Reaktionen der tschechischen Politik zur Situation in Jugoslawien

Die Ereignisse in Belgrad, wo zigtausende Anhänger der serbischen Opposition das Parlamentsgebäude und das staatliche Fernsehen erstürmten, beherrschten am Donnerstag die Berichterstattungen in den tschechischen Medien. Die Reaktionen der tschechischen Politik auf die Geschehnisse in Serbien hat Lothar Martin zusammengefasst.

Mit Sorge auf eine mögliche Gewaltanwendung, aber auch mit der Hoffnung, dass es wie 1989 in der Tschechoslowakei zu keinem Blutvergießen kommt, verfolgt die tschechische Diplomatie die Entwicklung der Ereignisse in Belgrad. Die jugoslawische Opposition hat die gesamte internationale Gemeinschaft aufgefordert, sich zurück zu halten und in die innerserbische Auseinandersetzung nicht einzugreifen. Diese Entwicklung begrüßte auch der Sprecher des tschechischen Außenministeriums, Ales Pospisil: "Weder die Polizei noch die Armee haben Gewalt gegen ihre Bürger eingesetzt. Das erachte ich als einen Schlüsselfaktor, was anderseits aber noch nicht bedeutet, dass über das Schicksal und die Zukunft der Vereinigten Republik Jugoslawien die definitive Entscheidung schon gefallen ist. Deshalb müssen wir weiterhin die Hoffnung zum Ausdruck bringen, dass dieser bereits begonnene Prozess der demokratischen Veränderungen ohne Gewalt vonstatten geht."

Dass der revolutionäre Prozess in Rest-Jugoslawien ermöglicht wurde und demokratischen Veränderungen auch eine Chance haben - diese Hoffnung verbindet sich vor allem mit einem Namen - dem des Oppositionsführers und von der Mehrheit der Jugoslawen auch als Wahlsieger angesehenen Vojislav Kostunica.
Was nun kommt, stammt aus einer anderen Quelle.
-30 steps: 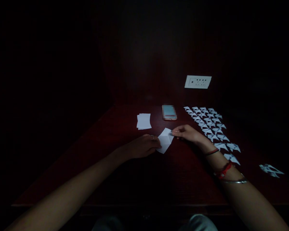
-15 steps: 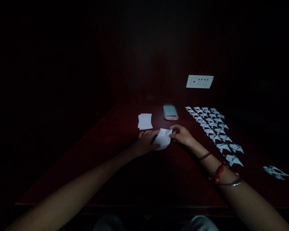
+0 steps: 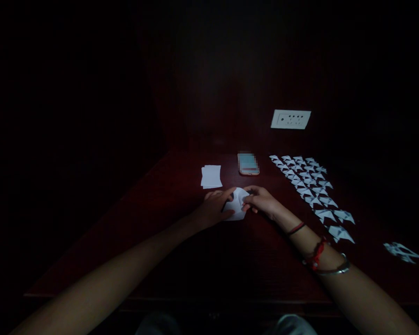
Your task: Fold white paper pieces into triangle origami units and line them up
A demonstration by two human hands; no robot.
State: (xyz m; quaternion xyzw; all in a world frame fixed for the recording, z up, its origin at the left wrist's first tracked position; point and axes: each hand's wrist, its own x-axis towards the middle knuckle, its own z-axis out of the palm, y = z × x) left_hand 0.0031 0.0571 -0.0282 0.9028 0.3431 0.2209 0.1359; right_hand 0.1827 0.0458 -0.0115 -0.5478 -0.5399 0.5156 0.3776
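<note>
Between my two hands, just above or on the dark red table (image 3: 181, 260), is a partly folded sheet of white paper (image 3: 236, 211). My left hand (image 3: 216, 205) grips its left side, with the thumb along the near part and fingers at the far part. My right hand (image 3: 260, 201) pinches the right edge with thumb and forefinger, bending it inward. The palm sides of both hands are hidden. Beyond my left hand lies a small stack of white paper squares (image 3: 211, 177).
A phone (image 3: 248, 164) with a blurred screen lies near the wall. Several folded paper figures (image 3: 305, 179) stand in rows at right, and more folded paper pieces (image 3: 402, 251) lie nearer the right edge. A socket plate (image 3: 291, 119) is on the wall.
My right hand has moved slightly left over the paper, and the sheet's right corner now bends inward. My left fingers have shifted further onto the sheet's far part.
</note>
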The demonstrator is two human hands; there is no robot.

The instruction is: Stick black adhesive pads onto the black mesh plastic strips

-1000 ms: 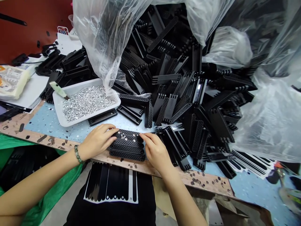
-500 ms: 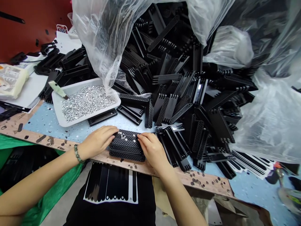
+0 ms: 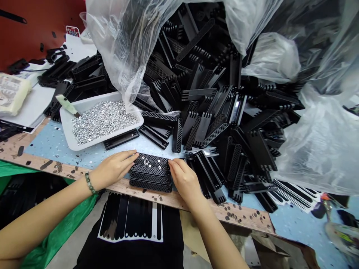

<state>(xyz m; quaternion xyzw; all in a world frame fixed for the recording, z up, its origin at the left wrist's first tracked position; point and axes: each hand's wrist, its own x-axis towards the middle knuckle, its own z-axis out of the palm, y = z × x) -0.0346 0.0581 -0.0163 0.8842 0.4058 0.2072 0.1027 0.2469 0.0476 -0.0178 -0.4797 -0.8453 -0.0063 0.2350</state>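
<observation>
Several black plastic strips with a lattice surface lie side by side in a small block at the table's front edge. Small shiny metal nuts are scattered on the far strips of the block. My left hand, wearing a beaded bracelet, has its fingers closed against the block's far left end. At the right end, my right hand has thumb and fingers pinched together, touching the strip ends; anything small between the fingertips is hidden. A white tray full of the same metal pieces stands behind my left hand.
A green-handled scoop or brush rests in the tray. Behind is a large heap of black slotted parts under clear plastic sheeting. Black strips on white backing sheets lie right; another such sheet rests on my lap.
My right fingertips have shifted slightly right, from over the far strips to their right end. My left hand has drawn back slightly to the left. The nuts look unchanged.
</observation>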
Warum gerade er prädesniert sei, die oppositionellen Kräfte zu einen, dazu sagte der tschechische UN-Menschenrechtsbeauftragte für Jugoslawien, Jiri Dienstbier: "Die Opposition wird sich ihrer Sache bewusst, und nun, nachdem sie lange Jahre zerstritten bzw. nicht in der Lage war, sich zu vereinigen, hat sie sich einen Kandidaten ausgewählt, der in der Tat für alle eine annehmbare Lösung darstellt als ein Mensch, der sich in verfassungsrechtlichen Dingen auskennt, als jemand, der nie mit Korruption in Berührung gekommen ist, ganz einfach als einer, der aus der Vergangenheit unbefleckt hervorgegangen ist."

Und Kostunica lässt auch keine unnötige Zeit verstreichen, um die revolutionären Umwälzungen zum Erfolg zu führen. Für Freitag hatte er bereits eine Sitzung des jugoslawischen Parlaments einberufen. Die Regierungsmacht in Serbien soll seinen Vorstellungen zufolge ein sog. Krisenstab für Jugoslawien, den die Opposition zusammen stellte, übernehmen. Das Programm der parlamentarischen Tagung erläuerte die tschechische Botschafterin in Belgrad, Judita Stouracova, gegenüber dem Tschechischen Rundfunk wie folgt:

"Auf dieser Tagung sollten schon alle wichtigen Regierungs- und staatlichen Strukturen errichtet werden, die dann schon die legale Tätigkeit des Staates ermöglichen sollten, so wie er zu funktionieren hat."

Dass die Entwicklung in Jugoslawien nicht mehr aufzuhalten und daher auch nicht mehr rückgängig zu machen ist, darüber schreibt die tschechische Tagespresse in ihren Freitagausgaben. So schreibt die linksorientierte "Pravo" - wir zitieren: "Egal wie sich die Situation entwickeln wird, eines steht fest: Milosevic machte den kardinalen Fehler, dass er nicht von sich aus zurückgetreten ist. Mit der Anwendung von Gewalt gegen das eigene Volk hat er alles verloren und er wird sich selbst zu Hause nicht mehr sicher fühlen."